Implementing Hyena Models in Keras

As part of my QARAC NLP project, I’m trying to implement Hyena models in Keras. Hyena models are intended for use with variable-length sequences, so I need to train with ragged tensors.

My implementation looks like this

import keras
import keras_nlp
import tensorflow

def convolve(x,y):
    xT = tensorflow.transpose(x,[0,2,1])
    yT = tensorflow.transpose(y,[0,2,1])
    z = tensorflow.signal.irfft(tensorflow.signal.rfft(xT)*tensorflow.signal.rfft(yT))
    return tensorflow.transpose(z,[0,2,1])

    
    

class HyenaLayer(keras.layers.Layer):
    """Keras implementation of Hyena layer. Unlike in the original paper,
       this can be used as an encoder layer by setting the optional parameter
       `causal` to `False`"""
       
    def __init__(self,stages=3,causal=True):
        """
        

        Parameters
        ----------
        stages : int, optional
            Number of stages of convolution and Hadamard multiplication. The default is 3.
        causal : bool, optional
            Set to False for an encoder layer. The default is True.

        Returns
        -------
        None.

        """
        super(HyenaLayer,self).__init__()
        self.stages = stages
        self.causal = causal
        self.data_projection = None
        self.filters = None
        self.positional_encoding = keras_nlp.layers.SinePositionEncoding()
        
    def build(self,input_shape):
        width = input_shape[-1]
        self.data_projection = self.add_weight(shape=(width,width,self.stages+1),
                                               trainable=True)
        self.filters = self.add_weight(shape=(width,width,self.stages),
                                       trainable=True)
        
    def call(self,X,training=None):
        x = tensorflow.tensordot(X,self.data_projection,axes=1)
        f = tensorflow.tensordot(self.positional_encoding(X),self.filters,axes=1)
        if self.causal:
            concat = keras.layers.Concatenate()
            x = concat(x,tensorflow.zeros_like(x))
            f = concat(f,tensorflow.zeros_like(f))
        y = x[:,:,:,0]
        for i in range(self.stages):
            y = convolve(y,f[:,:,:,i])*x[:,:,:,i+1]
        if self.causal:
            for (i,n) in enumerate(X.row_lengths()):
                y[i] = y[i,:n]
        return y

This compiles correctly, but when I try to fit, I get an error message

    TypeError: Exception encountered when calling layer 'hyena_layer' (type HyenaLayer).
    
    in user code:
    
        File "/home/peter/QARAC/qarac/models/layers/HyenaLayer.py", line 58, in call  *
            x = tensorflow.tensordot(X,self.data_projection,axes=1)
    
        TypeError: Failed to convert elements of tf.RaggedTensor(values=Tensor("sequential/embedding/embedding_lookup_ragged/embedding_lookup/Identity:0", shape=(None, 768), dtype=float32), row_splits=Tensor("RaggedFromVariant/RaggedTensorFromVariant:0", shape=(None,), dtype=int64)) to Tensor. Consider casting elements to a supported type. See https://www.tensorflow.org/api_docs/python/tf/dtypes for supported TF dtypes.

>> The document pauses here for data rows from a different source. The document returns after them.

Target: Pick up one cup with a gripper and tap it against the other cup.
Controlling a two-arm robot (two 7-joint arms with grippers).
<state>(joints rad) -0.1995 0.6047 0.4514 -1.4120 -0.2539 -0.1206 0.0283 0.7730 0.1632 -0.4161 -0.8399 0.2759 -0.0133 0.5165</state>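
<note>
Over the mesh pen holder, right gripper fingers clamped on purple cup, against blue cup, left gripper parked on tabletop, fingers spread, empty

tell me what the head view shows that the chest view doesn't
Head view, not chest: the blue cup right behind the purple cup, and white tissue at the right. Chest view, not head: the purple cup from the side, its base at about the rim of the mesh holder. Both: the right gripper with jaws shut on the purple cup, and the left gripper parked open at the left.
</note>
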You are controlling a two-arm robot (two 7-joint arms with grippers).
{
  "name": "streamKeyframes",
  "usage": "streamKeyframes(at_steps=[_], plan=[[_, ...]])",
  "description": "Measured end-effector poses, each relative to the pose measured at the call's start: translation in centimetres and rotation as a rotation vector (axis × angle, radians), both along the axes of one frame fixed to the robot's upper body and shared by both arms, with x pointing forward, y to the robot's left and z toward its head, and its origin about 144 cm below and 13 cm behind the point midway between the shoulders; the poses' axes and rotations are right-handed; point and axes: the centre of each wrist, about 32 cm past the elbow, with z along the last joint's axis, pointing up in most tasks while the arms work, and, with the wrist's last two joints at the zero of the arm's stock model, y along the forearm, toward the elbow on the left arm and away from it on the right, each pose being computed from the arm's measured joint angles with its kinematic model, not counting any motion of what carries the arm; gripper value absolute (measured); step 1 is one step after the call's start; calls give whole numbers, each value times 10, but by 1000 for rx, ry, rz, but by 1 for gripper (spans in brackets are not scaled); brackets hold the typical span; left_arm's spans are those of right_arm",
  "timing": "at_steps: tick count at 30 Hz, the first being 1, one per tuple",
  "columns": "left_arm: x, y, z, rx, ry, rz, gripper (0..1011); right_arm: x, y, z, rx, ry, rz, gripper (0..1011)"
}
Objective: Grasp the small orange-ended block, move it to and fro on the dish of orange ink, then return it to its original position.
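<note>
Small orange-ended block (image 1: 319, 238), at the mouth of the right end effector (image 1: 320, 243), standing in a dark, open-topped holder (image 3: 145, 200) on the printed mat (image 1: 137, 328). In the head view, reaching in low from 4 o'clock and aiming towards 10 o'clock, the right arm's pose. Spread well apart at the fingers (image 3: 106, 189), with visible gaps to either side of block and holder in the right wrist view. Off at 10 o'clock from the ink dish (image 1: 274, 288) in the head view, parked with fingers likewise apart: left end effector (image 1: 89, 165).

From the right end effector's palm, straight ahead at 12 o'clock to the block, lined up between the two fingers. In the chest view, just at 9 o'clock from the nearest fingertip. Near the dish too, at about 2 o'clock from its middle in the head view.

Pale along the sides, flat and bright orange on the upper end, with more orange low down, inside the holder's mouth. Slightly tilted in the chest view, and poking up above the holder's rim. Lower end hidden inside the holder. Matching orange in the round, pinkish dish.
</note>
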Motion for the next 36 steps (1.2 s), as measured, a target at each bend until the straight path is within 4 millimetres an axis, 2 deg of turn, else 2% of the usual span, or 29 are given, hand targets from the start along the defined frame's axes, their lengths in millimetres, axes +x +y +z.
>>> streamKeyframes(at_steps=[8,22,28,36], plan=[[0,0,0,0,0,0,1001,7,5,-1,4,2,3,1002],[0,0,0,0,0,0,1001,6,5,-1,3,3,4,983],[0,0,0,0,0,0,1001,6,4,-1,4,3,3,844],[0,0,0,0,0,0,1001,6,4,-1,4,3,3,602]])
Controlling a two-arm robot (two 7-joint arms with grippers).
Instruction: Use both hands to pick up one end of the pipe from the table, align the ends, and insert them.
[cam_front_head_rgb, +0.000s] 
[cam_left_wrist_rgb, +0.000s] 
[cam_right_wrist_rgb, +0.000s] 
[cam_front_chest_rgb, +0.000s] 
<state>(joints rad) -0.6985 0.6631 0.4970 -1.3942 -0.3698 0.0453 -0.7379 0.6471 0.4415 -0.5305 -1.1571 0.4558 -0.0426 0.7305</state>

Can anyone suggest a remedy for this?

I’ve managed to solve that by applying the tensordot operation to the ragged tensor’s flat_values attribute. However, I’ve got another problem that’s a bit trickier to solve. The input to the layer is a RaggedTensor of shape (None, None, 768). I need to perform a Fourier transform along the ragged dimension. So far my code looks like

fftspec = tensorflow.RaggedTensorSpec(shape=(x.shape[-1],None))
fx = tensorflow.map_fn(fft,x,
                           fn_output_signature=fftspec)

def fft(x):
    y= tensorflow.signal.rfft(tensorflow.transpose(x))
    print(y.shape)
    return y

However, the shape of y is (None,None), where I’m expecting (768,None), so the returned tensor doesn’t appear to match the RaggedTensorSpec supplied. Does anyone have any ideas what I could do about this?

After a bit of experimentation, I’ve found that the problem can be solved by using vectorize_map instead of map_fn.